What you will finish with
- A complete design through to installation readiness — energy use, system size, panel layout, inverter choice, strings, battery (if needed), and a check that the design matches your goals.
- Enough to brief a qualified installer, or continue in Photonik Pro for proposals and documentation.
This guide prepares you for installation. It is not an installation or wiring guide — qualified electrical work and on-site procedures still apply.
Who this is for
- DIY-inclined homeowners working through their own system design
- Solar professionals learning Photonik Pro or sharpening design skills — designers, sales people, electricians new to solar, and installers building confidence. Many steps include an In Photonik Pro walkthrough of where each decision lives in the app.
Photonik Pro is software for solar businesses: proposals, system design, pricing, and documentation. This guide follows the same workflow.
It is not a “should I get solar?” guide. For payback, quotes, and choosing an installer, see the buying guide.

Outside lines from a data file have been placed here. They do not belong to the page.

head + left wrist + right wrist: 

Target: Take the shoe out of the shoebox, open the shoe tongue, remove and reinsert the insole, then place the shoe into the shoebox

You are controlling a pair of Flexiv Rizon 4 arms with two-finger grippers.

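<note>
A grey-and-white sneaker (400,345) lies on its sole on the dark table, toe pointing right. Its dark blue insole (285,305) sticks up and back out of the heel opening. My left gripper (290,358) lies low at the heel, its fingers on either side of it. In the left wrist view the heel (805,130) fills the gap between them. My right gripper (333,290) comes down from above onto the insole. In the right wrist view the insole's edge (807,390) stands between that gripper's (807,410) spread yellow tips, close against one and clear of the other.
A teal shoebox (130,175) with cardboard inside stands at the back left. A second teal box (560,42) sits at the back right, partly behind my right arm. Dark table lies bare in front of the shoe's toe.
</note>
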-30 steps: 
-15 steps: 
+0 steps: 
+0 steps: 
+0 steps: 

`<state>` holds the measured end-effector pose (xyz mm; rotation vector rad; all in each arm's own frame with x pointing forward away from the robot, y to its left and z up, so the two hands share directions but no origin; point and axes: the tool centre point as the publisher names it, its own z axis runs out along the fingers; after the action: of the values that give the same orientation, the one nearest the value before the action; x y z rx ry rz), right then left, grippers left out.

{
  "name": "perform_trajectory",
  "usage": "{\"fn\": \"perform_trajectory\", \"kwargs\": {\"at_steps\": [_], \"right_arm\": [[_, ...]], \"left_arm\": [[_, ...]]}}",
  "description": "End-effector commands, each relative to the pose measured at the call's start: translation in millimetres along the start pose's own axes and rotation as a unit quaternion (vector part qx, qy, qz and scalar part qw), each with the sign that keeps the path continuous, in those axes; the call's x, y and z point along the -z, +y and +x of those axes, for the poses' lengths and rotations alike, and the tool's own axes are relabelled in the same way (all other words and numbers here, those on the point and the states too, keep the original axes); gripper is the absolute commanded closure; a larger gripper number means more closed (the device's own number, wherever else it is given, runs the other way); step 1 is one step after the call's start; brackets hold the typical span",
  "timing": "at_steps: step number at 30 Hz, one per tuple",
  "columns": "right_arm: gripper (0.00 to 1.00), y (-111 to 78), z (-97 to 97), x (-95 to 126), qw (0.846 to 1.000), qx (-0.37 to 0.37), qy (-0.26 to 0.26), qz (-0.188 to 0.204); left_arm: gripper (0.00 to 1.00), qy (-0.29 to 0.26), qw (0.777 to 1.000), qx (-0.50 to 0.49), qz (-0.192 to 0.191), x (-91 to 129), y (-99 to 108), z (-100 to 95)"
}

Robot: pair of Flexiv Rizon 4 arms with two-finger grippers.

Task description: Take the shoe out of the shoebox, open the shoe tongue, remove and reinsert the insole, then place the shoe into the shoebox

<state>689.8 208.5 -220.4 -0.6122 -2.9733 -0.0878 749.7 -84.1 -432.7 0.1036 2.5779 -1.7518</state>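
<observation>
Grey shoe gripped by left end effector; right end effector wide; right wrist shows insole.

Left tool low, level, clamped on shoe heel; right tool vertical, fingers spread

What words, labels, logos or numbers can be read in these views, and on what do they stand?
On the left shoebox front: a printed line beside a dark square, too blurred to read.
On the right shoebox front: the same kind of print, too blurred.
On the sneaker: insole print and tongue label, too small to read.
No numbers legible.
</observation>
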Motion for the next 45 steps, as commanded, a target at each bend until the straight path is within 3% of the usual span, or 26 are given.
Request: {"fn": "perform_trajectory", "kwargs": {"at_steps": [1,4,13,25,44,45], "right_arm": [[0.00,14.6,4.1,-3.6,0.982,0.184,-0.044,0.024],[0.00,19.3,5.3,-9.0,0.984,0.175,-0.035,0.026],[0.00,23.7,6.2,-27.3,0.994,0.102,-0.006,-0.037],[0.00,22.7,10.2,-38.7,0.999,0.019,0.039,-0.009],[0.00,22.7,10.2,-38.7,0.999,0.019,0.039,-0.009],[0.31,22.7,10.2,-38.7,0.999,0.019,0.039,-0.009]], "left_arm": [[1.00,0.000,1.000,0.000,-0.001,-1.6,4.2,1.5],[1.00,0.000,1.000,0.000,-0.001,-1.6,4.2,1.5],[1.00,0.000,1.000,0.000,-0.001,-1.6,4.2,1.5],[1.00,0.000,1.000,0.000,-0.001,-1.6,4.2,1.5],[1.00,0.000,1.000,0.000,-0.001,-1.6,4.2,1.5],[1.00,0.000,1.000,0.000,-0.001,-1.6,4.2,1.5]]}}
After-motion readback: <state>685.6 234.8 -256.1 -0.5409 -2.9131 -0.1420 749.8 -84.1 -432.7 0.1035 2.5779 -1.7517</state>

Solar-only, hybrid, or off-grid?
One choice shapes everything that follows — how your system relates to the utility grid. Pick your starting broad path on this step; later steps fill in the detail.
- Solar-only (grid-tied) — panels connected to the grid. Solar reduces what you import; surplus can be exported. No battery required.
- Hybrid — solar-only plus a battery. Store daytime solar for evening use, or ride through grid outages. Still connected to the grid.
- Off-grid — no utility connection. The array and battery must cover every load; a backup generator is usually included as well.
Which path fits your site?
- No grid connection → off-grid
- Unreliable grid or very low export rates → hybrid is worth serious consideration
- Stable grid and reasonable export → solar-only is the simplest starting point
Local factors still matter — what you are paid to export, what you pay to import, and how often the grid drops out. The quiz below is an early taste of how tariffs change the answer; it is not your final battery decision.
In Photonik Pro, open Project Details when you create a proposal. Set On-Grid or Off-Grid first. On-grid jobs use Energy Profile for usage and tariffs; off-grid opens the load-table path.
When is a battery worth it for grid-connected systems?
On-grid sites do not need a battery decision yet — solar-only and hybrid are paths you can keep open until Step 8, once usage, tariffs, and system size are known. The quiz below helps you start to understand the trade-off between extra battery cost and greater self-sufficiency.
Step 8 — Battery storage is where this guide runs the full financial check: whether a battery pays off on your design, how many kWh to target, and how it connects to the inverter you chose in Step 6 — Choosing an inverter. If the answer is no, you can continue solar-only to Step 10 — Design and proposal review.
- Solar-only often wins on lifetime savings when export rates are reasonable and backup is not a priority.
- Hybrid is more compelling when export is low, evenings are power-heavy, or outages matter.
Local rules
Rules vary by country and region. Some places require a fully licensed electrician for any wiring; others need inspector sign-off before connection; others allow more DIY. Check what applies where you are before you build.